── THE DATA ──

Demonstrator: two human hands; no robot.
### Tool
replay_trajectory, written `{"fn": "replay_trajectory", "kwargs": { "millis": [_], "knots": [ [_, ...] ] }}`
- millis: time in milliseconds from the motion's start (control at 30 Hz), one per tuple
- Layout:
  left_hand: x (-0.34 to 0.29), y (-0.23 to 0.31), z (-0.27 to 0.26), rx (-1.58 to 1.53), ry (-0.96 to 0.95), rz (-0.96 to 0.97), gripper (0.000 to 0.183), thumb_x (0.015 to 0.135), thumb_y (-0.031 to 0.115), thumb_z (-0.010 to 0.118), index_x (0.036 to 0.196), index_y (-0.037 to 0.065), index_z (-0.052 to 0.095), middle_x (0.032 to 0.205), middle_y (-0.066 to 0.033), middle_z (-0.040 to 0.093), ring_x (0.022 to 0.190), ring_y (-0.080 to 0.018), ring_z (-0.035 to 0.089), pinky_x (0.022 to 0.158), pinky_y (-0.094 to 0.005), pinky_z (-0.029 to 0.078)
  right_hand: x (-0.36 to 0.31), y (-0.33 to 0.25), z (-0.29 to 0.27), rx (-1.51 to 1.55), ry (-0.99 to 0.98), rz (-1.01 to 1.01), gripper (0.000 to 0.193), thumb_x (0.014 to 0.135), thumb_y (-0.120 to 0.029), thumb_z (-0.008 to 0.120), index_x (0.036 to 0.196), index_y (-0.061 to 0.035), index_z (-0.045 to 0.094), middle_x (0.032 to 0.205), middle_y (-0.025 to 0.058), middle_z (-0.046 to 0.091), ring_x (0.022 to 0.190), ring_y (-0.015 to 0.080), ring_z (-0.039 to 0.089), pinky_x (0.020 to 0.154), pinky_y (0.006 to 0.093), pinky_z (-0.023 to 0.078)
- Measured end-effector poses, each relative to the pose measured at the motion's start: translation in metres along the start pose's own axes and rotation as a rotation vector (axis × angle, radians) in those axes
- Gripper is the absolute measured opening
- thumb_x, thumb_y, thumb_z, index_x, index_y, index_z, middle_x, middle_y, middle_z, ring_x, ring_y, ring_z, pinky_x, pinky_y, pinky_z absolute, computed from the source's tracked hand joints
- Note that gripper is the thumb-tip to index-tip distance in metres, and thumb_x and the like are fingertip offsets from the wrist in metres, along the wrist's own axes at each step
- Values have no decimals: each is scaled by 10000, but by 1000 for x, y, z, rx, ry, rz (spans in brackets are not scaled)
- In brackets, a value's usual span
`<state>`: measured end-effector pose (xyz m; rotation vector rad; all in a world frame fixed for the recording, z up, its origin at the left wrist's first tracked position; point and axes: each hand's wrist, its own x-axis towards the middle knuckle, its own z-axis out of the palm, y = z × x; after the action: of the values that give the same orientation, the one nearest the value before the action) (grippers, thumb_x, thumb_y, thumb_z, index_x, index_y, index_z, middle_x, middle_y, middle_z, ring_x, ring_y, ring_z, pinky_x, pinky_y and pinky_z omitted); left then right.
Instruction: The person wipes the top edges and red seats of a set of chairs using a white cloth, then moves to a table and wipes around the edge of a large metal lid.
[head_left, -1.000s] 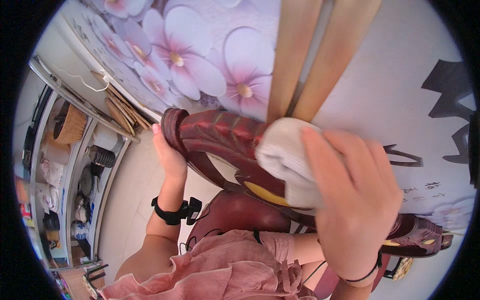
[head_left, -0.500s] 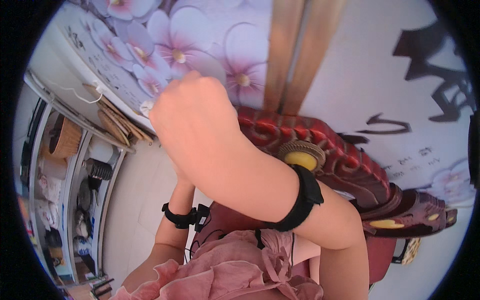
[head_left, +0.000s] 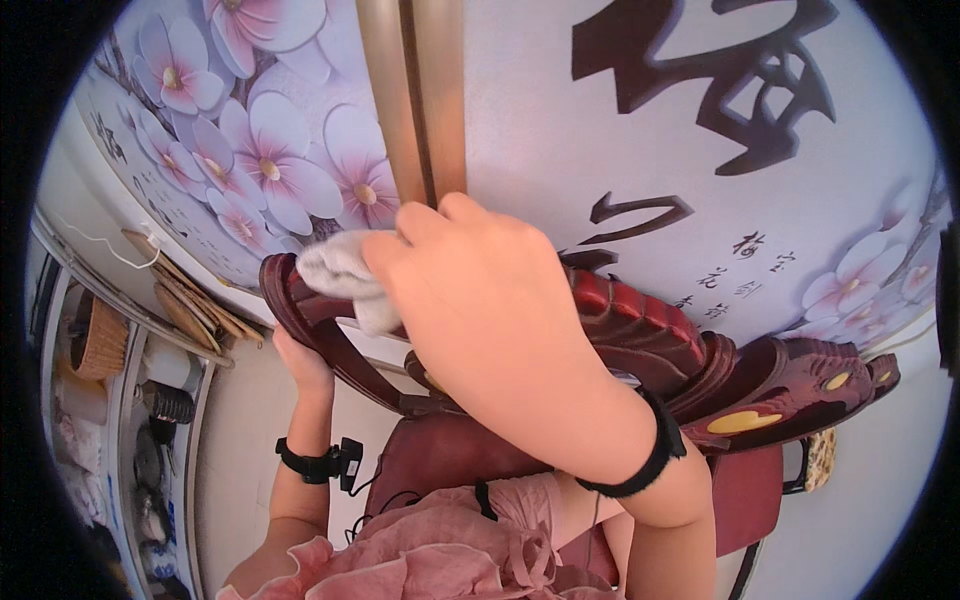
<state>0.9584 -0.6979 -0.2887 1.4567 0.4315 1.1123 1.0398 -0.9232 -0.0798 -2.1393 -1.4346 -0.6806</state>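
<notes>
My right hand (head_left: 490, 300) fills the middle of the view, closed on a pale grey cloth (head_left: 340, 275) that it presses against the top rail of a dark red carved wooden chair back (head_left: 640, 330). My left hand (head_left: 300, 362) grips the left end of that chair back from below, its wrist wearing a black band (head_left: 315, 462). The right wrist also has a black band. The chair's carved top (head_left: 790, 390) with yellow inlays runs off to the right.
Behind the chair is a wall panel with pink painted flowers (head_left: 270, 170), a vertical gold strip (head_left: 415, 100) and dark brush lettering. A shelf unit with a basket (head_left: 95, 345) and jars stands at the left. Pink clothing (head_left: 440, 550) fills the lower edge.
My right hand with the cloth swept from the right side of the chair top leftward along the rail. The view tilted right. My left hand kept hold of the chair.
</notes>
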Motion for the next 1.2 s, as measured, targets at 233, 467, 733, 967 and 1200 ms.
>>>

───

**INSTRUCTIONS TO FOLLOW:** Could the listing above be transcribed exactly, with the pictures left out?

**RESPONSE AREA:**
Demonstrator: two human hands; no robot.
### Tool
replay_trajectory, written `{"fn": "replay_trajectory", "kwargs": { "millis": [_], "knots": [ [_, ...] ] }}`
- millis: time in milliseconds from the motion's start (control at 30 Hz), one per tuple
- Layout:
  left_hand: x (-0.34 to 0.29), y (-0.23 to 0.31), z (-0.27 to 0.26), rx (-1.58 to 1.53), ry (-0.96 to 0.95), rz (-0.96 to 0.97), gripper (0.000 to 0.183), thumb_x (0.015 to 0.135), thumb_y (-0.031 to 0.115), thumb_z (-0.010 to 0.118), index_x (0.036 to 0.196), index_y (-0.037 to 0.065), index_z (-0.052 to 0.095), middle_x (0.032 to 0.205), middle_y (-0.066 to 0.033), middle_z (-0.040 to 0.093), ring_x (0.022 to 0.190), ring_y (-0.080 to 0.018), ring_z (-0.035 to 0.089), pinky_x (0.022 to 0.158), pinky_y (-0.094 to 0.005), pinky_z (-0.029 to 0.078)
  right_hand: x (-0.36 to 0.31), y (-0.33 to 0.25), z (-0.29 to 0.27), rx (-1.51 to 1.55), ry (-0.99 to 0.98), rz (-1.01 to 1.01), gripper (0.000 to 0.193), thumb_x (0.014 to 0.135), thumb_y (-0.120 to 0.029), thumb_z (-0.008 to 0.120), index_x (0.036 to 0.196), index_y (-0.061 to 0.035), index_z (-0.045 to 0.094), middle_x (0.032 to 0.205), middle_y (-0.025 to 0.058), middle_z (-0.046 to 0.091), ring_x (0.022 to 0.190), ring_y (-0.015 to 0.080), ring_z (-0.039 to 0.089), pinky_x (0.020 to 0.154), pinky_y (0.006 to 0.093), pinky_z (-0.023 to 0.078)
- Measured end-effector poses, each relative to the pose measured at the motion's start: translation in metres along the start pose's own axes and rotation as a rotation vector (axis × angle, radians) in those axes
- Gripper is the absolute measured opening
- thumb_x, thumb_y, thumb_z, index_x, index_y, index_z, middle_x, middle_y, middle_z, ring_x, ring_y, ring_z, pinky_x, pinky_y, pinky_z absolute, computed from the source's tracked hand joints
- Note that gripper is the thumb-tip to index-tip distance in metres, and thumb_x and the like are fingertip offsets from the wrist in metres, along the wrist's own axes at each step
- Values have no decimals: each is scaled by 10000, but by 1000 for x, y, z, rx, ry, rz (spans in brackets are not scaled)
- In brackets, a value's usual span
`<state>`: measured end-effector pose (xyz m; rotation vector rad; all in a world frame fixed for the recording, z up, its origin at the left wrist's first tracked position; point and axes: each hand's wrist, its own x-axis towards the middle knuckle, its own z-axis out of the palm, y = z × x; after the action: of the values that give the same orientation, the one nearest the value before the action) (grippers, thumb_x, thumb_y, thumb_z, index_x, index_y, index_z, middle_x, middle_y, middle_z, ring_x, ring_y, ring_z, pinky_x, pinky_y and pinky_z omitted); left then right.
Instruction: The person wipes the top edges and red seats of a set of chairs using a white cloth, then moves to a table and wipes around the edge of a large metal lid.
[head_left, -1.000s] 
[head_left, -0.500s] 
[head_left, +0.000s] 
<state>0.9584 -0.6979 -0.2887 1.4567 0.4315 1.1123 1.0398 -0.9232 -0.0798 -2.1393 -1.4346 -0.6806</state>
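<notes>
My right hand (head_left: 490, 300) fills the middle of the view, closed on a pale grey cloth (head_left: 340, 275) that it presses against the top rail of a dark red carved wooden chair back (head_left: 640, 330). My left hand (head_left: 300, 362) grips the left end of that chair back from below, its wrist wearing a black band (head_left: 315, 462). The right wrist also has a black band. The chair's carved top (head_left: 790, 390) with yellow inlays runs off to the right.
Behind the chair is a wall panel with pink painted flowers (head_left: 270, 170), a vertical gold strip (head_left: 415, 100) and dark brush lettering. A shelf unit with a basket (head_left: 95, 345) and jars stands at the left. Pink clothing (head_left: 440, 550) fills the lower edge.
My right hand with the cloth swept from the right side of the chair top leftward along the rail. The view tilted right. My left hand kept hold of the chair.
</notes>
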Motion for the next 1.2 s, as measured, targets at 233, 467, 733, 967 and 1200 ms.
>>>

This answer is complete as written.